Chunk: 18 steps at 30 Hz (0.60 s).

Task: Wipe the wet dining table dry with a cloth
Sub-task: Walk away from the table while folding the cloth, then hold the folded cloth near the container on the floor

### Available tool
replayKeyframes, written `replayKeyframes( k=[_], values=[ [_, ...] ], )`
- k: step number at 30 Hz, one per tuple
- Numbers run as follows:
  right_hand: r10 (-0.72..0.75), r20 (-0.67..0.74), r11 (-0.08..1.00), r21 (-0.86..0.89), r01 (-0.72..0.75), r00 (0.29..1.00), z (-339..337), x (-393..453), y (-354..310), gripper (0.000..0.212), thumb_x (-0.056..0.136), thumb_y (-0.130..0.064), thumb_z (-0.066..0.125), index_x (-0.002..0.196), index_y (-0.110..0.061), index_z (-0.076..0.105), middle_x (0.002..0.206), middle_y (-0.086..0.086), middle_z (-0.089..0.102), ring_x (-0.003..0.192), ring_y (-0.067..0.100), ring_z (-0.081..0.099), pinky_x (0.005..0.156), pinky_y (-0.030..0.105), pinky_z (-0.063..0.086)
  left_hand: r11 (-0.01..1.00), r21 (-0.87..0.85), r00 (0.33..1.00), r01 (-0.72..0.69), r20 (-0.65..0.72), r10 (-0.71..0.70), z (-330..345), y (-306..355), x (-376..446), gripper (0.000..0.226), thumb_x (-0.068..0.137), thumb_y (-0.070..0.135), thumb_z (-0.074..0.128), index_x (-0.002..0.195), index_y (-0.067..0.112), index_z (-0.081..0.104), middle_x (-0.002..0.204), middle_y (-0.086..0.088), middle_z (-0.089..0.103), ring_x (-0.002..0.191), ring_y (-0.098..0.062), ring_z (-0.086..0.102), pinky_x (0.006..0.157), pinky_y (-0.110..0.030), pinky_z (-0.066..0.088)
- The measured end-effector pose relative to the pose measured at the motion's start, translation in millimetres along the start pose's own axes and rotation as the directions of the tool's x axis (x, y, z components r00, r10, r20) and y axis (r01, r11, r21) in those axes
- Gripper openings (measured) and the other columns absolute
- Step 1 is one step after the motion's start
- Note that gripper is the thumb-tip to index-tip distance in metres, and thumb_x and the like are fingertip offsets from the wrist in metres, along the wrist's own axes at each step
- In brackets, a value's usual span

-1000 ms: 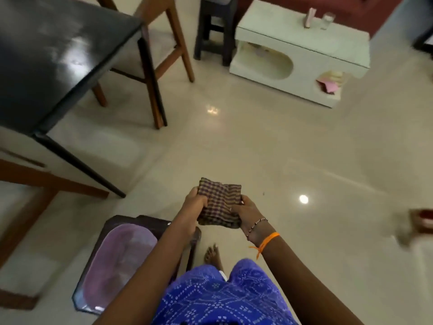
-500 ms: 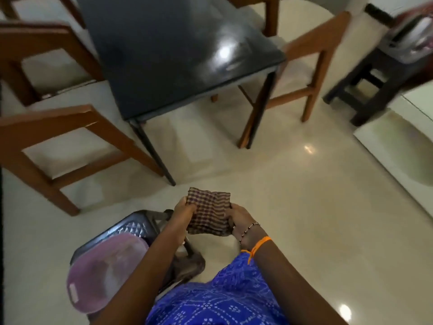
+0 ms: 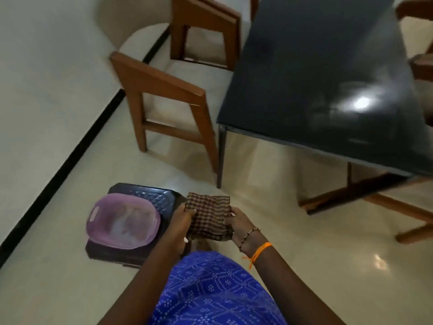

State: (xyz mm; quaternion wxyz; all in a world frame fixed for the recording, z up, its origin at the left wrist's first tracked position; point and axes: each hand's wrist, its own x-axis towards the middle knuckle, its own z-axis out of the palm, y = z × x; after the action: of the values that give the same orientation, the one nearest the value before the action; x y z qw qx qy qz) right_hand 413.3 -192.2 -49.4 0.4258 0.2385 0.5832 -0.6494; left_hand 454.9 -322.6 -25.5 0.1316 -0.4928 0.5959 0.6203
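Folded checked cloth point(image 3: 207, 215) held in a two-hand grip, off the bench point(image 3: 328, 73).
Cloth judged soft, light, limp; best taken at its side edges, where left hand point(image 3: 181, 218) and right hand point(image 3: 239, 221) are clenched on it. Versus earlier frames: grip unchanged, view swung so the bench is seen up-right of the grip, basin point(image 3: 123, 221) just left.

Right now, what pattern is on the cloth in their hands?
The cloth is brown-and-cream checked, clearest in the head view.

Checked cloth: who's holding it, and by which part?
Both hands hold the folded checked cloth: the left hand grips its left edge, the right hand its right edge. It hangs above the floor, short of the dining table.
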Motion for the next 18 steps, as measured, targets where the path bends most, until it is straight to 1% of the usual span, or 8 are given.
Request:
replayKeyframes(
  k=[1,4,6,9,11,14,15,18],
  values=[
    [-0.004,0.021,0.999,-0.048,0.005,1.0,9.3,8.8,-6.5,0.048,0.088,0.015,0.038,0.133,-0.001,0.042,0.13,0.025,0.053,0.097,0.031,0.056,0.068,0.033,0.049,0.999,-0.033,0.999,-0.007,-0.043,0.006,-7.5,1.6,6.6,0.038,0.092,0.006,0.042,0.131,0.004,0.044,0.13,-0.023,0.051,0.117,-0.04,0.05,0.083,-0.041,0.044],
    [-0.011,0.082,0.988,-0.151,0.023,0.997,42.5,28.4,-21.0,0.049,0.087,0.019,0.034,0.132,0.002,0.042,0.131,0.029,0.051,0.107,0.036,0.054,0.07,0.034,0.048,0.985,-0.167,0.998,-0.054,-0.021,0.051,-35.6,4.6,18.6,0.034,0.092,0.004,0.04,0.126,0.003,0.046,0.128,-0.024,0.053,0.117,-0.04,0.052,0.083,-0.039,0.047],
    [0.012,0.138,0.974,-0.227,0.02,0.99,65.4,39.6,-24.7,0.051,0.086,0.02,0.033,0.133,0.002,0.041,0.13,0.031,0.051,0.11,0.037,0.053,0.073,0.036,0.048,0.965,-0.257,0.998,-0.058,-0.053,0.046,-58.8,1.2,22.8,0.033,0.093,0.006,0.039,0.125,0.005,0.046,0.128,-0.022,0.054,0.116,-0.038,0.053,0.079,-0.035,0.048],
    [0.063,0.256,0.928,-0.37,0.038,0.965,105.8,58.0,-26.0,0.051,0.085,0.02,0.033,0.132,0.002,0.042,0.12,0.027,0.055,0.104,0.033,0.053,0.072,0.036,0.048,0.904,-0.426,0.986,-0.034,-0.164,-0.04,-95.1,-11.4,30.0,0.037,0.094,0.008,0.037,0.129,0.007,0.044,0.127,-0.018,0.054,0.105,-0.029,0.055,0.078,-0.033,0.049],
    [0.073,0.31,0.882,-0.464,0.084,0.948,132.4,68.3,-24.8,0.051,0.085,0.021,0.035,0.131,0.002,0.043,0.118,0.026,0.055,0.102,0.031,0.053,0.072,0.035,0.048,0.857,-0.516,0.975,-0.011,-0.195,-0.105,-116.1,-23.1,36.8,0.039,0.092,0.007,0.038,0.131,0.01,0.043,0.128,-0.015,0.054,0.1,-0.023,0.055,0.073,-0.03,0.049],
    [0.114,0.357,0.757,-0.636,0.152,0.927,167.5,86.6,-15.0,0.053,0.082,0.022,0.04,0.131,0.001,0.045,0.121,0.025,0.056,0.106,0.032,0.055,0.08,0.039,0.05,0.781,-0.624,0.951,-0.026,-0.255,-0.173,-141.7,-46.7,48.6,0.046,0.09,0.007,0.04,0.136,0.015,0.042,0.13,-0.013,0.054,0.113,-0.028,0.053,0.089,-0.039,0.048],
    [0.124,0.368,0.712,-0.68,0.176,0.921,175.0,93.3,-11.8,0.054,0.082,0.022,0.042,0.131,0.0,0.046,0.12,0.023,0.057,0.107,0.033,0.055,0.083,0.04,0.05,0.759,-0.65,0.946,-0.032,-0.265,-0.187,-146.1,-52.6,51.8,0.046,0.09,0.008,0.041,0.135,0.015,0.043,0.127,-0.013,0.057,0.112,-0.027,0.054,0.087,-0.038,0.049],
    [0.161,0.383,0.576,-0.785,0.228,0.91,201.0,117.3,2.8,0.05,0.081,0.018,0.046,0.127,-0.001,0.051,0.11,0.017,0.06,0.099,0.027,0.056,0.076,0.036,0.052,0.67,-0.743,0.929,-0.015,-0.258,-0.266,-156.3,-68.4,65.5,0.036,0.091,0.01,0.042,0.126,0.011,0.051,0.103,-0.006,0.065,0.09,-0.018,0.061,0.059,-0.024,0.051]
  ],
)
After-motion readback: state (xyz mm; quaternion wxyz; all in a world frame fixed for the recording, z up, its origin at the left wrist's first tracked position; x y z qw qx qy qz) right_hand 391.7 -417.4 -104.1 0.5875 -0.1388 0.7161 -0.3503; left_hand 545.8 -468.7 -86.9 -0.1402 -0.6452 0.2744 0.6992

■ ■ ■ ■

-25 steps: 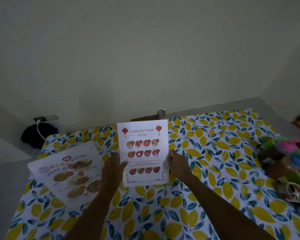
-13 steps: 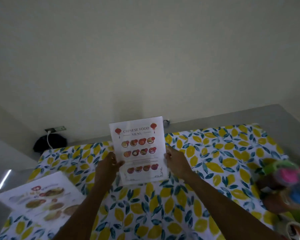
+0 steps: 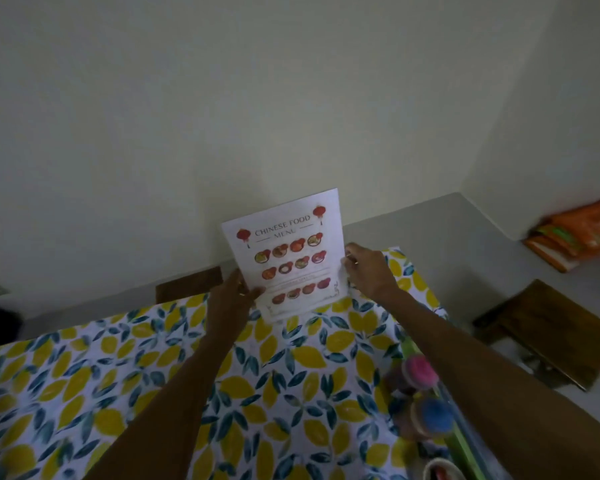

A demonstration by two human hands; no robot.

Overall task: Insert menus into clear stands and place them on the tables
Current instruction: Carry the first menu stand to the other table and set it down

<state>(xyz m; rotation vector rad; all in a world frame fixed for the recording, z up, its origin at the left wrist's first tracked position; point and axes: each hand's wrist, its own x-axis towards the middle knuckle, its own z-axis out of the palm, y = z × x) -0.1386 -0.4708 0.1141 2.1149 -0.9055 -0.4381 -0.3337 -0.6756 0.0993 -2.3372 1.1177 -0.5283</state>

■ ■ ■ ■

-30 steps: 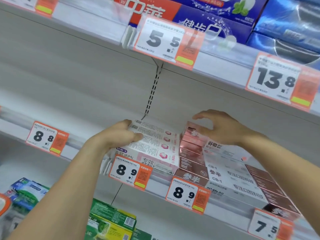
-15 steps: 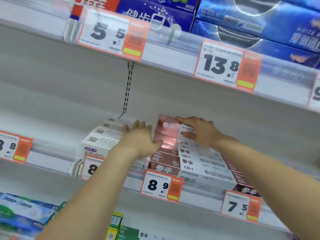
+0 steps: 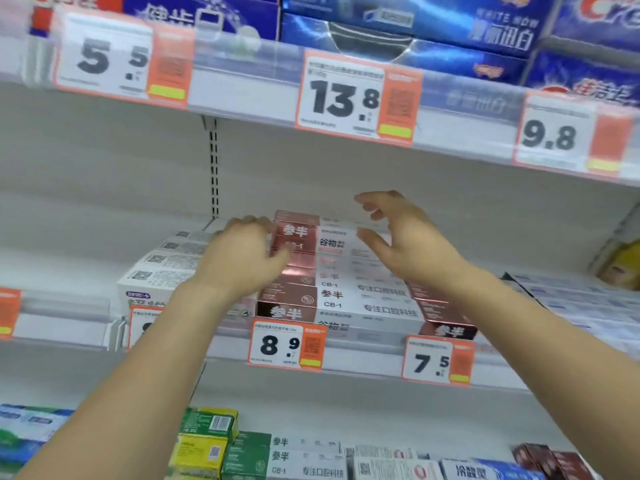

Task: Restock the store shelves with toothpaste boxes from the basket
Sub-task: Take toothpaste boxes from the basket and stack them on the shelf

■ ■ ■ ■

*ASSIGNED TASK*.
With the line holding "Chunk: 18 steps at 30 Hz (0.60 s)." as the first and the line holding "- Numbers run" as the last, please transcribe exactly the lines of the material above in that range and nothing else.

*EXPECTED ANSWER*.
Chunk: 18 steps at 30 Hz (0.60 s).

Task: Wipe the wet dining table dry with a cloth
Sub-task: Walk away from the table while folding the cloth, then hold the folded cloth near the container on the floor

### Available tool
replayKeyframes, written `replayKeyframes( k=[_], values=[ [_, ...] ], )`
- k: step number at 30 Hz, one per tuple
- Numbers run as follows:

With that, the exercise is finished.